Frey has a right, one the Christian population of America gave him, to publish what he wants when he wants. We have the right to think him rude.
Still all this leaves me with less a sense of outrage than pity. Is there anyone who does not feel for a person trying to regain his standing after his own moral failure (in Frey’s case lying) destroyed his career?
If Mr. Frey can be made happier by attacking the Faith, then it is worth letting him attack us. The Grand Inquisitor said everything he is saying much more pointedly in The Brothers Karamazov, so nobody will lose faith over Frey’s book. In fact, if it were not for the harm success might do to Mr. Frey, one would root for the book as about the most harmless way for him to recover some measure of dignity.
Sadly, bigotry harms the soul of the bigot and so though we can forgive him his trespass against us, we cannot forgive his trespass against himself. Even spending time dealing with fictive James Frey runs the risk of placating and soothing the ego of the wounded real James Frey.
My lengthy reaction could convince fictive Frey, that he “still matters.” Sadly, he is just the best example to cross my desk in a very long time of a tendency that corrupts many of us who write as part of our jobs.
Frey has not outraged me, but he has caused me to examine my own heart.
Am I a coward? If I see someone from my team fail, I must not wimp out if it is appropriate for me to respond.
Am I pompous? Do I really think folks need to read all my thoughts on every issue? Pride and love cannot coexist and yet still I am too often motivated by egoism and not charity.
Am I well read enough? I must make time to read more books that challenge my assumptions and worldview.
Am I a bigot? Do I make assumptions about “liberals” or the “other” that are uncharitable and unfounded? Do I love my enemies and pray for them?
Am I rude? Do I attack God’s enemies in a way that leaves room for redemption?

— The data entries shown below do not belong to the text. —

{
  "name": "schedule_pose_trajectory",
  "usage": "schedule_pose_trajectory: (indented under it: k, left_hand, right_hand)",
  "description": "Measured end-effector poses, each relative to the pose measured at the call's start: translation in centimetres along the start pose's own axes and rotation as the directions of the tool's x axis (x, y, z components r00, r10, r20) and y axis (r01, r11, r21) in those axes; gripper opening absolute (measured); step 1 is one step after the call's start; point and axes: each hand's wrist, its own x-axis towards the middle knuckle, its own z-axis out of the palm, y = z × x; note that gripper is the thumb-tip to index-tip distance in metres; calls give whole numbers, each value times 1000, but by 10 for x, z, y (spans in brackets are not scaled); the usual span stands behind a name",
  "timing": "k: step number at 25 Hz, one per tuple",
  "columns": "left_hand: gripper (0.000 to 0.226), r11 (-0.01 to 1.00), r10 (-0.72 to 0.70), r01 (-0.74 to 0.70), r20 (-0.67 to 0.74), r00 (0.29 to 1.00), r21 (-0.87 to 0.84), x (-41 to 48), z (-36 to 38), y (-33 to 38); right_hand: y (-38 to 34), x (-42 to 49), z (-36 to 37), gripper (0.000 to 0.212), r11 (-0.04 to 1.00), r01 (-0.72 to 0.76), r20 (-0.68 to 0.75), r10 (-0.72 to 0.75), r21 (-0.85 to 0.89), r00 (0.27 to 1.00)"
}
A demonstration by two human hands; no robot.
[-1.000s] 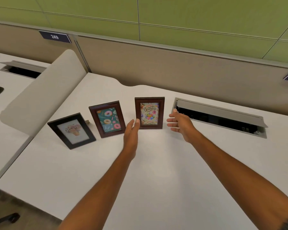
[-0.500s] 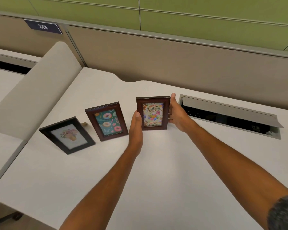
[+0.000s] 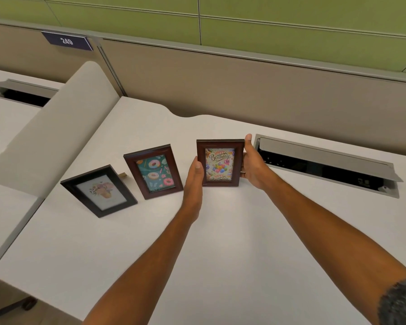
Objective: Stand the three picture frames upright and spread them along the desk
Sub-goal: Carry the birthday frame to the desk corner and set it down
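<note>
Head view: both hands are on the dark-brown wooden birthday-card frame [image 3: 219,163], upright mid white bench [image 3: 220,242]. Left hand [image 3: 194,181] presses flat on its 9 o'clock edge, right hand [image 3: 253,164] has its fingers [image 3: 243,171] wrapped around the 3 o'clock edge. At 9 o'clock stand the brown wooden donut-print frame [image 3: 153,171] and the black flower-print frame [image 3: 99,191], both upright, leaning back.

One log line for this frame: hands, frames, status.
left hand: on birthday frame | right hand: on same frame | donut frame, flower frame: standing, untouched | status: positioning
</note>
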Motion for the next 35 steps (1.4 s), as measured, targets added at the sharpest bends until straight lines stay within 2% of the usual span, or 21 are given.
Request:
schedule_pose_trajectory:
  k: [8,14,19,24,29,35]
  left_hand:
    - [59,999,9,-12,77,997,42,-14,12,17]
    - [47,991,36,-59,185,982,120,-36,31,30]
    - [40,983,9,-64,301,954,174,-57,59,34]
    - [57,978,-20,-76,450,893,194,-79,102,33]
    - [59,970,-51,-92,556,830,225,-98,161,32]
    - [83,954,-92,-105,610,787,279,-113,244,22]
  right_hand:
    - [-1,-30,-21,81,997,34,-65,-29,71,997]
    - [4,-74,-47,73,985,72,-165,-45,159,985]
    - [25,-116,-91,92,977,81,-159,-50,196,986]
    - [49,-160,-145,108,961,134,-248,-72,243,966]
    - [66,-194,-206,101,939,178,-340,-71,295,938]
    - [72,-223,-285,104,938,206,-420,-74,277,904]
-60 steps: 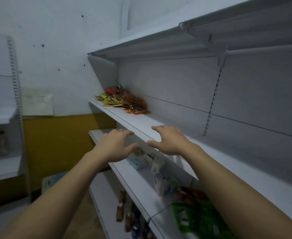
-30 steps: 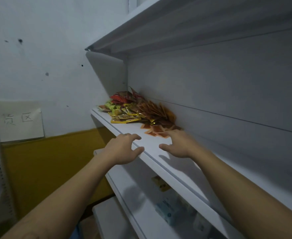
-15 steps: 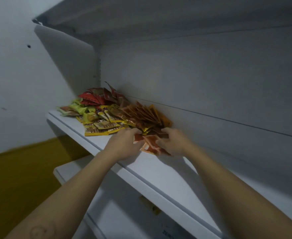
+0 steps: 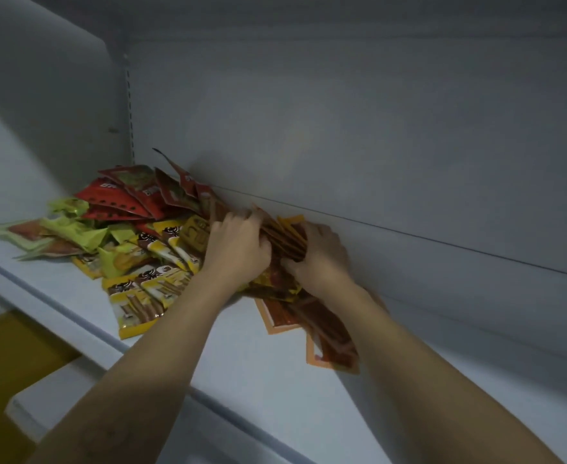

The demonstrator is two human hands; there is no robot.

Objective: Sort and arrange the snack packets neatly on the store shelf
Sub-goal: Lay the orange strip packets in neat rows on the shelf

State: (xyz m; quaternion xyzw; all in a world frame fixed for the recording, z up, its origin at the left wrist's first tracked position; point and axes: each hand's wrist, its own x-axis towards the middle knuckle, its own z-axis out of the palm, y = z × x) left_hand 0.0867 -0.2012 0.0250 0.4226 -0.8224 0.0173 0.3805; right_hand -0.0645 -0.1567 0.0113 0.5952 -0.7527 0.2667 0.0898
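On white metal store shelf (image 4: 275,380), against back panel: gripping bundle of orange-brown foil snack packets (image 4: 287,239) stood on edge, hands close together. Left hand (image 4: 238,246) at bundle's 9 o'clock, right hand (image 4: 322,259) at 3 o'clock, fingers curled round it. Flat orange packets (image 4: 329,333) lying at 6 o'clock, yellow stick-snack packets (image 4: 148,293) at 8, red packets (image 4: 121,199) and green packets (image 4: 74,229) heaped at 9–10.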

The examined life may be worth living, but it also is painful to acknowledge that I am too often a coward, pompous, narrow, bigoted, and rude. I long to be more brave, humble, broad, tolerant, and kind. Lord Jesus Christ, son of God, have mercy on me a sinner.
If the real James Frey ever reads this piece, and I assume he is too important to do so, he should know that I am praying for him, but I am not outraged by anything other than my own folly and sin. I still will not read his book, but it is because there is too much else to read and discuss in order to become a better man.